------ EXERCISE DATA

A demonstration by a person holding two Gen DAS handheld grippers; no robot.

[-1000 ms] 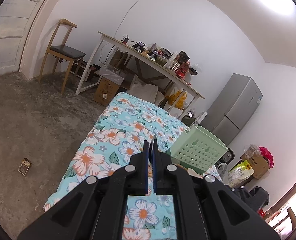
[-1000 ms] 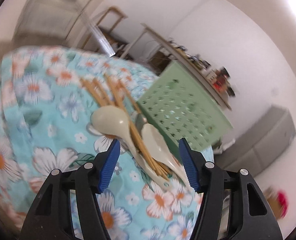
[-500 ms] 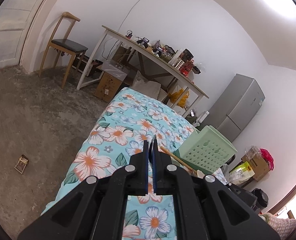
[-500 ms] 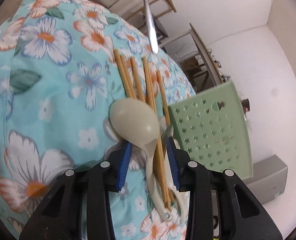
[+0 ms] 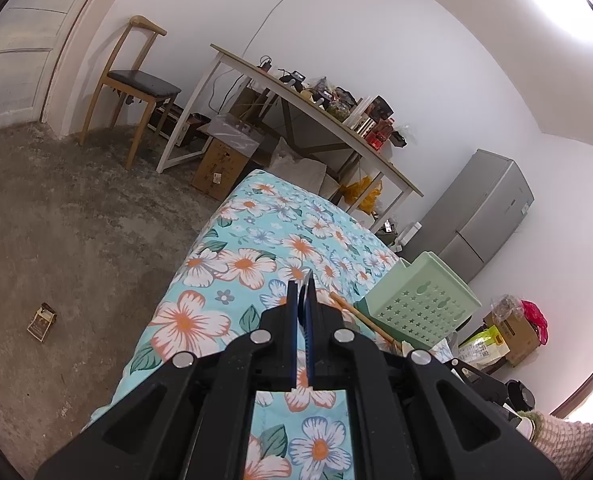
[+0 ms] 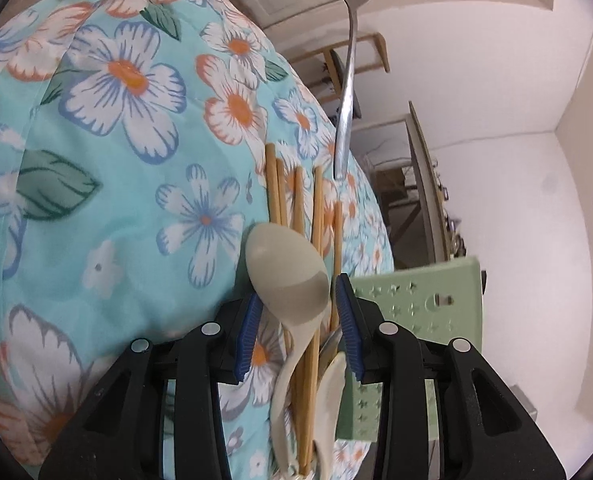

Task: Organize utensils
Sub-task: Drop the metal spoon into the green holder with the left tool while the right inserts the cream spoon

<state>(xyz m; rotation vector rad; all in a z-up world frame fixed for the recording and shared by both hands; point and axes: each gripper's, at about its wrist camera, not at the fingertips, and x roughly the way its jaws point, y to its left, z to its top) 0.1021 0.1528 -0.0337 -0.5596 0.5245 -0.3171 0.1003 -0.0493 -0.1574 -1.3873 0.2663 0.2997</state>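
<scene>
My left gripper (image 5: 302, 284) is shut on a metal spoon (image 5: 305, 296), which shows edge-on between its pads above the floral cloth. The right wrist view has that spoon (image 6: 346, 92) hanging in the air, bowl up, over the far ends of several wooden chopsticks (image 6: 296, 196). My right gripper (image 6: 298, 289) is low over the utensil pile. Its blue pads close in on both sides of a cream spoon (image 6: 284, 256) lying across the chopsticks. A second cream spoon (image 6: 330, 392) lies under its right finger.
A green perforated basket (image 6: 416, 308) stands just right of the pile, also seen from the left wrist as the basket (image 5: 420, 304). The floral-covered table (image 5: 248, 264) drops off to concrete floor on the left. A chair, a cluttered desk and a fridge stand beyond.
My right gripper rolled, moved in low over the pile and narrowed its jaws around the cream spoon. The left gripper sank a little with the metal spoon still in it.
</scene>
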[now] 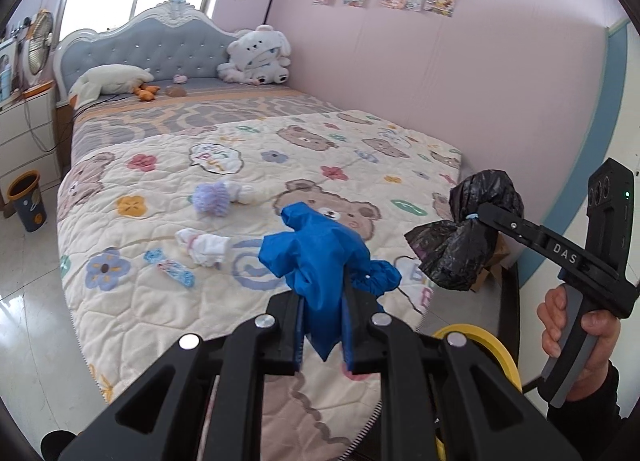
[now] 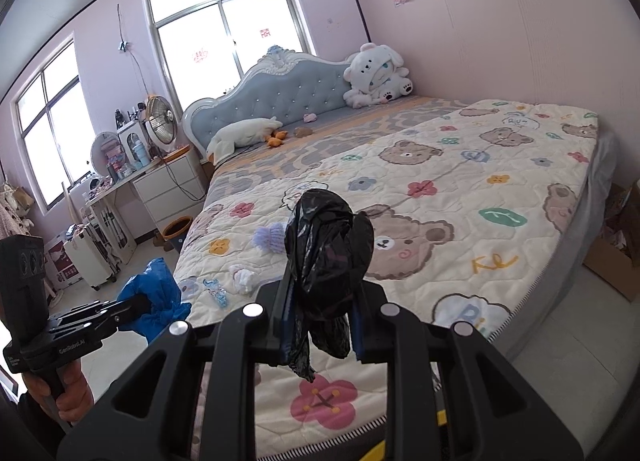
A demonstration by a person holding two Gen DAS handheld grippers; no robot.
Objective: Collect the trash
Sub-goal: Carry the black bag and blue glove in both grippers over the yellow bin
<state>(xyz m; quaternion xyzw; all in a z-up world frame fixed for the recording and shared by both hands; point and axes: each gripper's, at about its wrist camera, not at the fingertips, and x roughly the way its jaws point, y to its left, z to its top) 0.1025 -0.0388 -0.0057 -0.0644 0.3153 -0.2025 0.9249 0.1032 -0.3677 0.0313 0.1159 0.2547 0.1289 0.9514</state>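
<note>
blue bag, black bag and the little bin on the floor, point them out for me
blue bag (image 1: 316, 245): left wrist view, crumpled middle.
black bag (image 2: 328, 245): right wrist view, bulging front.
bin (image 1: 27, 203): left wrist view, outer wall.

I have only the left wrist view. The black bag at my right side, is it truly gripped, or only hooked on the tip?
Observer: Gripped. The right wrist view shows the black bag pinched between the shut jaws of the right gripper, with its tail hanging below them.
Operator: What stands on the floor past the bin?
Observer: A white suitcase stands upright to the left of the bin.
</note>
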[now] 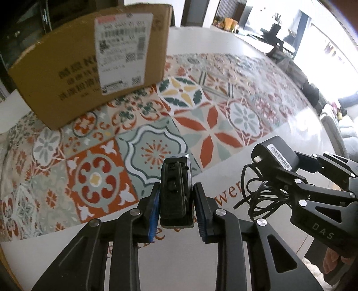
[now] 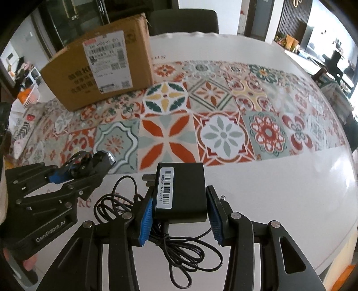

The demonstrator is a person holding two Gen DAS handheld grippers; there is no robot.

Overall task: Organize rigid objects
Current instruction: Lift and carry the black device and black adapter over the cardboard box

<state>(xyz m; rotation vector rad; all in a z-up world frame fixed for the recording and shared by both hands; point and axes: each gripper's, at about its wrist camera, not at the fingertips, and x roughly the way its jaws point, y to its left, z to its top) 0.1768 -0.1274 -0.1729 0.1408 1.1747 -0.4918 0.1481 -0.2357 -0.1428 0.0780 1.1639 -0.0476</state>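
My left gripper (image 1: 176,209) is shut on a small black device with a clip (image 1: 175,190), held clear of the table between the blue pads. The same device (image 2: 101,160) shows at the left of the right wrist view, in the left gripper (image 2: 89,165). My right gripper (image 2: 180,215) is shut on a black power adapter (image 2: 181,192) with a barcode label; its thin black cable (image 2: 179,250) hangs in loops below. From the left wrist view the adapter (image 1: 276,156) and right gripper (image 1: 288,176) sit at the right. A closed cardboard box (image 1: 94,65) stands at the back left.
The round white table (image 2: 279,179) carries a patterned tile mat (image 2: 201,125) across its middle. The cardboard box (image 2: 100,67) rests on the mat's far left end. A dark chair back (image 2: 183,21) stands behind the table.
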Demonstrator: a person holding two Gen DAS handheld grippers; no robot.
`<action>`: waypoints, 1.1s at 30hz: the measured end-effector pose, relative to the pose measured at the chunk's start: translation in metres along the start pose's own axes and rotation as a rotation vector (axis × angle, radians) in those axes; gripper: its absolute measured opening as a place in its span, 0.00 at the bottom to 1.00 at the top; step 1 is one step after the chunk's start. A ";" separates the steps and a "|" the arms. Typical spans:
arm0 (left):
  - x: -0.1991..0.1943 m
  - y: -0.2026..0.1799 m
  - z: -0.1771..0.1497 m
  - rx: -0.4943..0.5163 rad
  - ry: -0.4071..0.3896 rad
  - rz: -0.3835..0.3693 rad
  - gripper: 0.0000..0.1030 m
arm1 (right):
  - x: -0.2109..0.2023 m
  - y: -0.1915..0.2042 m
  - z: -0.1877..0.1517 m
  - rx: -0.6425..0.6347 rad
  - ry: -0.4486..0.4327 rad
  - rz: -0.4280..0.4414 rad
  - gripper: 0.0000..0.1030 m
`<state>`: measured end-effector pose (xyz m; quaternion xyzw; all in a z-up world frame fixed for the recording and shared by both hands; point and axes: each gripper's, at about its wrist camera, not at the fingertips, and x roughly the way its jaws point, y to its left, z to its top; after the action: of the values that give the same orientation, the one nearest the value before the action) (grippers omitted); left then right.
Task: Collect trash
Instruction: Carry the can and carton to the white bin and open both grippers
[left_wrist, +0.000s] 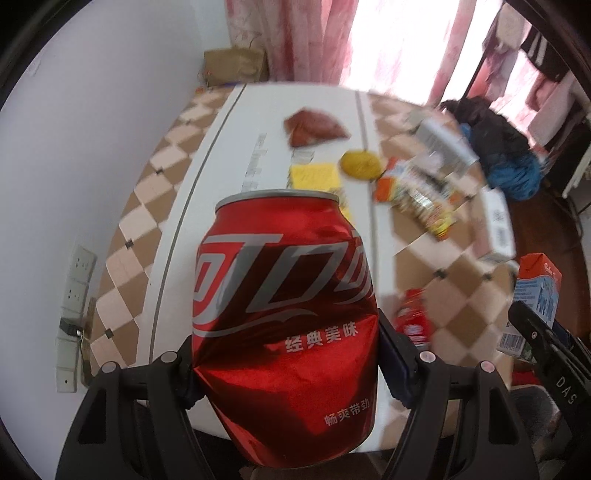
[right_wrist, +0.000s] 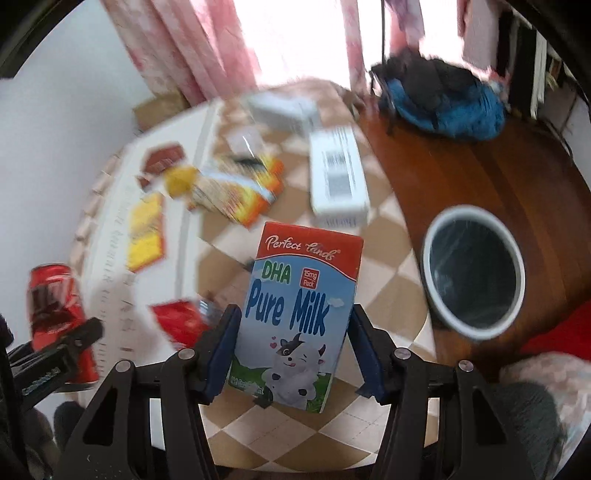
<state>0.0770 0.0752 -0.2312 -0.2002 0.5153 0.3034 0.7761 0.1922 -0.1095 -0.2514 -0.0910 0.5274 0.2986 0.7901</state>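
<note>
While left gripper (left_wrist: 286, 365) clamps cola can (left_wrist: 284, 317), right gripper (right_wrist: 293, 354) clamps milk carton (right_wrist: 295, 317).

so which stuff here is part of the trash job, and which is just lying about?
Part of the job:
- red can, dented, in left tongs
- milk carton in right tongs
- bin on the floor
- orange wrapper, yellow wrapper, red packet on the table

Lying about:
- white boxes
- blue clothes
- paper bag
</note>
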 end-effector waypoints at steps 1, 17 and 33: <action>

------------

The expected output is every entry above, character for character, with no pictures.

A demonstration by a person holding two Gen DAS handheld grippers; no robot.

[-1000 ms] 
[-1000 ms] 
[-500 ms] 
[-500 ms] 
[+0 ms] 
[+0 ms] 

Task: Organize utensils
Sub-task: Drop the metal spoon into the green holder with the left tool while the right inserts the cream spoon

<state>(xyz m; rotation vector rad; all in a z-up world frame fixed for the recording and shared by both hands; point and axes: each gripper's, at about its wrist camera, not at the fingertips, and x roughly the way its jaws point, y to its left, z to its top) 0.1021 0.1528 -0.0337 -0.5596 0.5245 -0.3171 0.1003 -0.0493 -0.1574 -1.3873 0.2663 0.2997</state>
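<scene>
My left gripper (image 5: 302, 284) is shut on a metal spoon (image 5: 305, 296), which shows edge-on between its pads above the floral cloth. The right wrist view has that spoon (image 6: 346, 92) hanging in the air, bowl up, over the far ends of several wooden chopsticks (image 6: 296, 196). My right gripper (image 6: 298, 289) is low over the utensil pile. Its blue pads close in on both sides of a cream spoon (image 6: 284, 256) lying across the chopsticks. A second cream spoon (image 6: 330, 392) lies under its right finger.
A green perforated basket (image 6: 416, 308) stands just right of the pile, also seen from the left wrist as the basket (image 5: 420, 304). The floral-covered table (image 5: 248, 264) drops off to concrete floor on the left. A chair, a cluttered desk and a fridge stand beyond.
My right gripper rolled, moved in low over the pile and narrowed its jaws around the cream spoon. The left gripper sank a little with the metal spoon still in it.
</scene>
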[now] 
[now] 
A demonstration by a person holding two Gen DAS handheld grippers; no robot.
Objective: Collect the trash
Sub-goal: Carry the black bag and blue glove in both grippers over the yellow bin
<state>(xyz m; quaternion xyzw; all in a z-up world frame fixed for the recording and shared by both hands; point and axes: each gripper's, at about its wrist camera, not at the fingertips, and x roughly the way its jaws point, y to its left, z to its top) 0.1025 -0.0388 -0.0057 -0.0644 0.3153 -0.2025 0.9249 0.1032 -0.3677 0.0313 0.1159 0.2547 0.1289 0.9514</state>
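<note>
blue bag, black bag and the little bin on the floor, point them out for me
blue bag (image 1: 316, 245): left wrist view, crumpled middle.
black bag (image 2: 328, 245): right wrist view, bulging front.
bin (image 1: 27, 203): left wrist view, outer wall.

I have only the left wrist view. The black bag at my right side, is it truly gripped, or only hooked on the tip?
Observer: Gripped. The right wrist view shows the black bag pinched between the shut jaws of the right gripper, with its tail hanging below them.
Operator: What stands on the floor past the bin?
Observer: A white suitcase stands upright to the left of the bin.
</note>
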[now] 
[now] 

The demonstrator is a person holding two Gen DAS handheld grippers; there is no robot.

Overall task: Organize rigid objects
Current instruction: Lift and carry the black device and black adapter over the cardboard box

<state>(xyz m; rotation vector rad; all in a z-up world frame fixed for the recording and shared by both hands; point and axes: each gripper's, at about its wrist camera, not at the fingertips, and x roughly the way its jaws point, y to its left, z to its top) 0.1768 -0.1274 -0.1729 0.1408 1.1747 -0.4918 0.1481 -0.2357 -0.1428 0.0780 1.1639 -0.0476</state>
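My left gripper (image 1: 176,209) is shut on a small black device with a clip (image 1: 175,190), held clear of the table between the blue pads. The same device (image 2: 101,160) shows at the left of the right wrist view, in the left gripper (image 2: 89,165). My right gripper (image 2: 180,215) is shut on a black power adapter (image 2: 181,192) with a barcode label; its thin black cable (image 2: 179,250) hangs in loops below. From the left wrist view the adapter (image 1: 276,156) and right gripper (image 1: 288,176) sit at the right. A closed cardboard box (image 1: 94,65) stands at the back left.
The round white table (image 2: 279,179) carries a patterned tile mat (image 2: 201,125) across its middle. The cardboard box (image 2: 100,67) rests on the mat's far left end. A dark chair back (image 2: 183,21) stands behind the table.
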Demonstrator: a person holding two Gen DAS handheld grippers; no robot.
`<action>`: waypoints, 1.1s at 30hz: the measured end-effector pose, relative to the pose measured at the chunk's start: translation in metres along the start pose's own axes and rotation as a rotation vector (axis × angle, radians) in those axes; gripper: its absolute measured opening as a place in its span, 0.00 at the bottom to 1.00 at the top; step 1 is one step after the chunk's start. A ";" separates the steps and a "|" the arms. Typical spans:
arm0 (left):
  - x: -0.1991..0.1943 m
  - y: -0.2026..0.1799 m
  - z: -0.1771..0.1497 m
  - rx: -0.4943..0.5163 rad
  - ry: -0.4071..0.3896 rad
  - rz: -0.3835..0.3693 rad
  - gripper: 0.0000..0.1030 m
arm1 (right):
  - x: -0.2109..0.2023 m
  - y: -0.1915..0.2042 m
  - z: -0.1877..0.1517 m
  - rx: -0.6425..0.6347 rad
  - ry: -0.4486..0.4327 rad
  - rz: -0.4280..0.4414 rad
  - gripper: 0.0000..0.1030 m
`<state>`: measured end-effector pose (xyz m; quaternion xyzw; all in a z-up world frame fixed for the recording and shared by both hands; point and axes: each gripper's, at about its wrist camera, not at the fingertips, and x roughly the way its jaws point, y to its left, z to its top; after the action: of the values that give the same orientation, the one nearest the value before the action) (grippers omitted); left then right.
Task: Collect trash
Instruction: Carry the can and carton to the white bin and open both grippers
[left_wrist, +0.000s] 
[right_wrist, +0.000s] 
<state>0.0770 0.0752 -0.2312 -0.2002 0.5153 0.3034 0.7761 0.1922 -0.1095 -0.2514 -0.0910 0.5274 0.2986 0.7901</state>
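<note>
While left gripper (left_wrist: 286, 365) clamps cola can (left_wrist: 284, 317), right gripper (right_wrist: 293, 354) clamps milk carton (right_wrist: 295, 317).

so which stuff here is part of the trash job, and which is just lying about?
Part of the job:
- red can, dented, in left tongs
- milk carton in right tongs
- bin on the floor
- orange wrapper, yellow wrapper, red packet on the table

Lying about:
- white boxes
- blue clothes
- paper bag
</note>
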 end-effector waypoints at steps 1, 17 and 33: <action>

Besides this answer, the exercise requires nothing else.